Yesterday, Epsilon and Sony testified before Congress about their recent security troubles. There was a predictable hue and cry that the Epsilon breach didn’t really hurt anyone, and there was no reason for them to have to disclose it. Much of that came from otherwise respectable security experts. Before I go on, let me give kudos to Epsilon for coming clean, because, in fact, the breach does hurt me. I want to explain both how it hurts me, and how covering it up would compound that harm. To understand, let me explain part of..
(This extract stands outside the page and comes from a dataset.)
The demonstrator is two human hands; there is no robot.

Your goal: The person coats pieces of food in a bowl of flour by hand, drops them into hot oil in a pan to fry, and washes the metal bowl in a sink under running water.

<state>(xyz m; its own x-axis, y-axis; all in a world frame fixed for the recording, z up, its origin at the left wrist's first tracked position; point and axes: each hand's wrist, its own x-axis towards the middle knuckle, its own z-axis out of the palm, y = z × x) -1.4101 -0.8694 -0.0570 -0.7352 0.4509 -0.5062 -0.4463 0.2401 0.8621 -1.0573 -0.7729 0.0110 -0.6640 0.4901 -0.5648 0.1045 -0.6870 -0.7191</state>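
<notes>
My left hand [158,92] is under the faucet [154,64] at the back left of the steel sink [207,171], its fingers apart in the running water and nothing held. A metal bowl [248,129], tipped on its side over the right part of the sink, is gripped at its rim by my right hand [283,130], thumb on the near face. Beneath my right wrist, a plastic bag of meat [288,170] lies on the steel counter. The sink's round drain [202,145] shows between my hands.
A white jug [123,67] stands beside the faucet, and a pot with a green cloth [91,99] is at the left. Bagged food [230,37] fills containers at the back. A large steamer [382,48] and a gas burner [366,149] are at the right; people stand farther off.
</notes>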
How I protect myself against phishing

I do a variety of things to protect myself from phishing attacks, including bookmarking my banking web sites, and setting up special email addresses that are only given to a single business. For example, Capital One (an Epsilon customer) might think that my email is cap1-814406d6fa52c5317aa@example.com. Now, any email that comes to that address has some special properties. I know that either it came from the expected sender, or there’s been a breach of confidentiality at the sender, the intervening network, or on my systems. In that sense, these addresses are honeytokens. In many instances, the entities I’m working with use opportunistic TLS for email, and so I can be confident that it’s not passive sniffing of the intervening network. Now, since I have technology that makes it easy to see if an email went to the right address, I can ignore most emails claiming to be from financial institutions. I save a great deal of time and energy that way. But for the emails that come into the special mailboxes, I can also save time by going with the assumption that they’re ok, because this defense tends to work.

How the breach hurts me

Since Epsilon was good enough to bring up the breach, and Capital One was good enough to contact their customers, I’m aware that my defenses are less strong than they otherwise would be. I have to expend more energy than I otherwise would have reading URLs in messages in that folder. If the breach had been concealed, then I would be naively vulnerable. I would be vulnerable because respectable experts hadn’t thought about this scenario, and had naively decided that I didn’t need to know about the incident.

The Limits of Expertise

This is one example of the limits of experts to understand the impact of breaches on consumers. There are doubtless others, and we should be willing to question the limits of our expertise to fully understand the impacts of breaches on everyone. We should also question our expertise to decide for them what’s best for others.

Breach Fatigue?

Now, some people will argue that there’s “breach fatigue”, and that that means we should select for others which incidents they’ll hear about and which they won’t. While I agree that there’s breach fatigue, that’s a weak argument in a free society. People should be able to learn about incidents which may have an effect on them, so that they (and I) can make good risk management decisions. We don’t argue against telling people that there’s lead paint on Chinese toys even though much of the damage will already have been done by the paint that’s flaked off. We don’t argue against telling the public about stock trades by insiders even though only a few experts look at it. We as a free society encourage the free flow of information, knowing that it will be put to a plethora of uses.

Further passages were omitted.